Birinci Randevu Günü
Çok heyecanlıydım! Resmî olarak bugün ilk randevuma çıkacaktım ve kim olduğunu çok merak ediyordum. Saatime tekrar baktıktan sonra gözlerim banyonun kapısında, Colin'deydi. Yarım saattir hazırlanmasını bekliyordum ve şimdiden geç kalmıştık bile."Colin!" Banyonun kapısına doğru ilerleyip sertçe birkaç kez vurdum. "İki dakika içerisinde çıkmazsan eğer içeriye gireceğim!" Parfümümü banyoda unuttuğuma inanamıyordum. Owen'ın, Teo'nun ya da Mateo'nun beni kokumla tanımasını istiyordum ve Colin yüzünden çoktan başkalarıyla eşleşmiş olabilirlerdi! Gerçi Bayan Landre'ye verdiğimiz zarflarda yazan isimlere göre en azından bir tanesinin bugün benimle eşleşeceğini umuyordum.
"Colin!" Bir kez daha sertçe kapıya vurduğumda kapı açıldı. Colin'in yine sıkıcı takım elbiselerinden birisini giyeceğini düşünürken beni şaşırtmıştı. Koyu mor, fermuarlı ince bir kazak, altına da kot giymişti. Saçları her zamanki gibi düzgündü.
"Sabah sabah niye adımı sayıklıyorsun Kunduz?"

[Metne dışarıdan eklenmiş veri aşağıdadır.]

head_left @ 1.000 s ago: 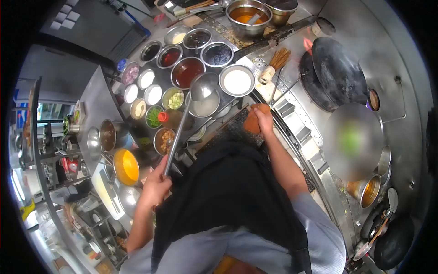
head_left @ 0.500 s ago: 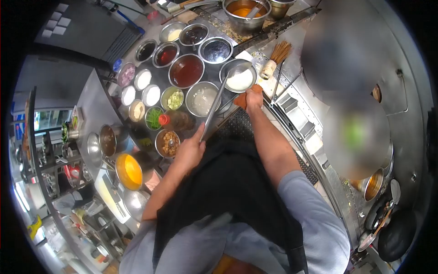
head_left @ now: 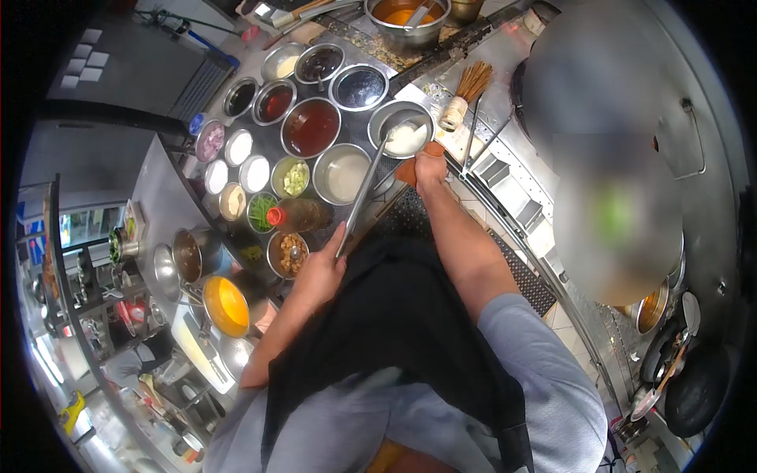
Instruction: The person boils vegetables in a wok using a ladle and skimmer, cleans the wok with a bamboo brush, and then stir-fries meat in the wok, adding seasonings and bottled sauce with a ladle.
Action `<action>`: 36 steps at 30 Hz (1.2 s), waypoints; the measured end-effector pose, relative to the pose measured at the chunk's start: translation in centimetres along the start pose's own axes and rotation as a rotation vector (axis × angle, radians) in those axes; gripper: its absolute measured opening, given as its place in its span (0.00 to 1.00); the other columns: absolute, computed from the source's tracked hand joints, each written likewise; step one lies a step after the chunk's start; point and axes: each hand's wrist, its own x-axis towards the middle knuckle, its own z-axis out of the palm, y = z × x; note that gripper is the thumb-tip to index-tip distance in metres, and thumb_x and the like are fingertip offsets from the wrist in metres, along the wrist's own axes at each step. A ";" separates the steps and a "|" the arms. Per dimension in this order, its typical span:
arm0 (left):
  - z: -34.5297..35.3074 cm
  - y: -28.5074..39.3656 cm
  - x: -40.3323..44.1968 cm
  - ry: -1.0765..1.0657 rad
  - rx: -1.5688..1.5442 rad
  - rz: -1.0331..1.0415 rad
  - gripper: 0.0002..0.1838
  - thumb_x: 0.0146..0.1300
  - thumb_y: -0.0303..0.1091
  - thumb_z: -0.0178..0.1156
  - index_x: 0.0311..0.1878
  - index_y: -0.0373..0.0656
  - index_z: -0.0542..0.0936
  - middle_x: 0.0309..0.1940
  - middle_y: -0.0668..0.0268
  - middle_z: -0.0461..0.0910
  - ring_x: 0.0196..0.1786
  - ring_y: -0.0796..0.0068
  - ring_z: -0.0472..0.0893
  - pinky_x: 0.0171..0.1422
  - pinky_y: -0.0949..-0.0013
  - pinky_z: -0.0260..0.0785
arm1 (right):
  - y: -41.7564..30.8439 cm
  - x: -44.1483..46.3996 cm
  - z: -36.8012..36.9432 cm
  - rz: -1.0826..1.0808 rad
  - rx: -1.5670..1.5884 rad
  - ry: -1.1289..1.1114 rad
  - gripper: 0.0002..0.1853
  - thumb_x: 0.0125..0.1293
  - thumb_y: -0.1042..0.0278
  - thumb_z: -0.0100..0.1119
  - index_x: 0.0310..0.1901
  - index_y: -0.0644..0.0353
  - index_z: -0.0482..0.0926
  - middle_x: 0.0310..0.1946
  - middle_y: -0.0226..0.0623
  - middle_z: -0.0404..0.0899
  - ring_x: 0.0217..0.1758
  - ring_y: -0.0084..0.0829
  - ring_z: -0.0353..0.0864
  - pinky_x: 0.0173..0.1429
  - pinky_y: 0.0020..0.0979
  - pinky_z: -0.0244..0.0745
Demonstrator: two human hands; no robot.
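Where the ladle (head_left: 365, 191) sits: head down in the bowl (head_left: 400, 103) of white stuff (head_left: 408, 140), shifted from over the cloudy bowl (head_left: 339, 147) a second ago; scooping seems under way.
Left hand (head_left: 323, 266): curled around the ladle's handle.
Right hand (head_left: 430, 171): clutching a brown cloth (head_left: 406, 172) at the white stuff's rim.
Nearby: brush (head_left: 472, 79) beside that rim.
In the way: cloudy bowl and bottle (head_left: 310, 214) crowd the handle.

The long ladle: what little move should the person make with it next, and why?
Maybe the left hand should gently scoop with the ladle, because it reaches into the metal bowl of white contents, while the right hand holds an orange cloth close to that bowl.
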 end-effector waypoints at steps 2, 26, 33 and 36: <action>-0.6 0.5 0.6 0.022 0.075 0.000 0.37 0.67 0.32 0.59 0.79 0.55 0.60 0.32 0.40 0.82 0.38 0.35 0.82 0.47 0.40 0.73 | 0.7 0.6 0.2 -0.020 0.023 -0.031 0.21 0.55 0.64 0.65 0.51 0.62 0.82 0.46 0.50 0.87 0.52 0.48 0.87 0.57 0.41 0.78; -9.0 1.0 5.8 -0.404 -0.829 -0.369 0.37 0.71 0.24 0.49 0.82 0.49 0.54 0.24 0.71 0.69 0.16 0.82 0.66 0.21 0.76 0.61 | 0.2 0.0 -1.1 -0.007 -0.077 -0.060 0.24 0.55 0.60 0.65 0.53 0.62 0.82 0.49 0.49 0.86 0.55 0.47 0.86 0.59 0.41 0.77; -8.6 1.2 4.9 -0.369 -0.982 -0.469 0.37 0.72 0.26 0.48 0.83 0.51 0.52 0.24 0.71 0.69 0.16 0.82 0.66 0.19 0.76 0.58 | 1.8 1.0 -3.9 -0.064 -0.023 -0.208 0.26 0.58 0.53 0.69 0.53 0.63 0.82 0.46 0.44 0.87 0.50 0.42 0.86 0.57 0.39 0.77; -9.0 1.8 4.1 -0.359 -1.059 -0.522 0.37 0.72 0.27 0.48 0.83 0.52 0.51 0.24 0.72 0.69 0.16 0.82 0.65 0.19 0.75 0.57 | 1.1 -1.3 -10.2 -0.165 -0.002 -0.278 0.23 0.62 0.53 0.70 0.52 0.62 0.82 0.46 0.41 0.87 0.48 0.37 0.86 0.56 0.37 0.76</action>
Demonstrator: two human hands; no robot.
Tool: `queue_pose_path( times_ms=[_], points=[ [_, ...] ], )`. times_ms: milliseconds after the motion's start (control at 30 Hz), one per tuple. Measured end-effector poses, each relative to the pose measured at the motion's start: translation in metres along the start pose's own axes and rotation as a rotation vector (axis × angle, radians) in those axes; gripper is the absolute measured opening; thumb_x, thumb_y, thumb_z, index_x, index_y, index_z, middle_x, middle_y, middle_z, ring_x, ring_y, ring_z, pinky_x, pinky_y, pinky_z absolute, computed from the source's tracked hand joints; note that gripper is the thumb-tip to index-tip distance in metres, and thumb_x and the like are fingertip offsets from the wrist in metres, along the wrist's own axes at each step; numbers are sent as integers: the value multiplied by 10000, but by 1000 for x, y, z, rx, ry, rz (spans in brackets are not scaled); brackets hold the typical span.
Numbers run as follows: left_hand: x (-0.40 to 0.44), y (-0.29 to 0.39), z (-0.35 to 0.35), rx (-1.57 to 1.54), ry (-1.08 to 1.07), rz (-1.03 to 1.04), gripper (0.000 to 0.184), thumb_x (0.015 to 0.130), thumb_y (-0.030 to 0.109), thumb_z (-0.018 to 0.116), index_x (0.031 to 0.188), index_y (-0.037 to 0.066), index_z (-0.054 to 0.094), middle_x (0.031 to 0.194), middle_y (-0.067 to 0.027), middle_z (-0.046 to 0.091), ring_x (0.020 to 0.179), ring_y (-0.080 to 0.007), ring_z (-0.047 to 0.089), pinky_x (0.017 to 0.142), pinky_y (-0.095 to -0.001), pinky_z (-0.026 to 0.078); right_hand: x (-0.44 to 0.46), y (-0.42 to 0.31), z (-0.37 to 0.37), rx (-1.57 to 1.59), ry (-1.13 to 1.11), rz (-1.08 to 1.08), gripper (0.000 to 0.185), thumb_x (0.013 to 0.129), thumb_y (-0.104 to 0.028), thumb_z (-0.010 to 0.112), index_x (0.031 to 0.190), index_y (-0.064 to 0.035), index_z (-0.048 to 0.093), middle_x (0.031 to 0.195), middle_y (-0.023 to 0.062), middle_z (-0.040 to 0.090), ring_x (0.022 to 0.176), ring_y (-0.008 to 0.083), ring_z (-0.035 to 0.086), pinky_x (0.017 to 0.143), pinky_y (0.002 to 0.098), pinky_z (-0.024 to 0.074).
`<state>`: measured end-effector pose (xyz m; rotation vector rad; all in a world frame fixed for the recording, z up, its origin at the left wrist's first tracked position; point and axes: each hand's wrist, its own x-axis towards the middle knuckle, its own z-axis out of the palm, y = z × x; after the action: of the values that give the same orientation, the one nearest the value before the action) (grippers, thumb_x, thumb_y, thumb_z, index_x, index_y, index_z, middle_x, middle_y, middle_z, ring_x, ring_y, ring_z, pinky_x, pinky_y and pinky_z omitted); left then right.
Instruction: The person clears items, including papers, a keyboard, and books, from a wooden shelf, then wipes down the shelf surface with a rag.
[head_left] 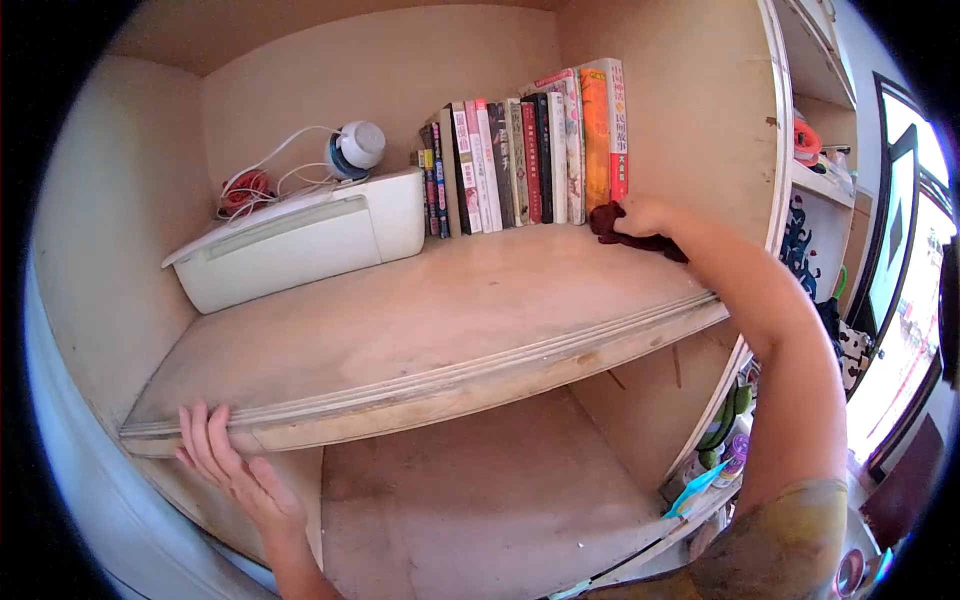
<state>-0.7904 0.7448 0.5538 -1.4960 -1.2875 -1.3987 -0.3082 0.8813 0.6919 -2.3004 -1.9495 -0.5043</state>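
My right hand (645,218) is closed on a dark red cloth (655,243), pressed to the shelf board (430,310) near its right wall. Just behind it stands a row of upright books (530,160), with an orange book (595,135) and a tall white-and-red one (617,130) at the right end. Part of the cloth is hidden under my fingers. At the lower left, my left hand (235,465) rests against the shelf's front edge, its fingers stretched over the lip and holding nothing.
A white printer (310,245) sits on the shelf's left side, carrying a white round-headed device (357,148) with cables and a red bundle (248,190). Below is a lower shelf (450,500). Various items, including a turquoise packet (695,490), crowd the lower right. A glazed door (890,270) stands at far right.
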Motion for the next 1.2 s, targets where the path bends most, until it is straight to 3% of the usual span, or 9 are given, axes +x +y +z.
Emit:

Bana alttan küçümseyici bakışlar atarken kaşlarımı çattım. "Senin yüzünden geç kaldık," dedim. "İki parça kıyafeti yarım saatte giydiğine inanamıyorum." Ona bakmayıp banyoya doğru ilerlerken peşinden geldiğini duyuyordum.
"Benim yüzümden mi geç kaldık? Sabah bir saat duş almak yerine hazırlansaydın ya da daha erken bir saatte kalkıp duşunu alsaydın şu anda çoktan aşağıda olacaktık."
Aynalı dolabın içinden aldığım parfümü sıkarken Colin'le aynada göz göze geldik. Ona yüzümü buruşturduğumda aynı şekilde cevap verdi.
"Duşta geçirdiğim saati sayacağına ben duştayken giyinseydin," dedim."Özür dilerim kahvaltı yaptığım için!" diye cevap verdi. Bugün ekstra huysuzdu. Sabah sabah negatif enerjiden uzak durmak istediğim için daha fazla konuşmadım fakat çoktan o enerjiyi üstümde hissediyordum. Yatağın üzerine bıraktığım minik çantamı da aldıktan sonra kapıya doğru ilerlerken Colin beni takip ediyordu.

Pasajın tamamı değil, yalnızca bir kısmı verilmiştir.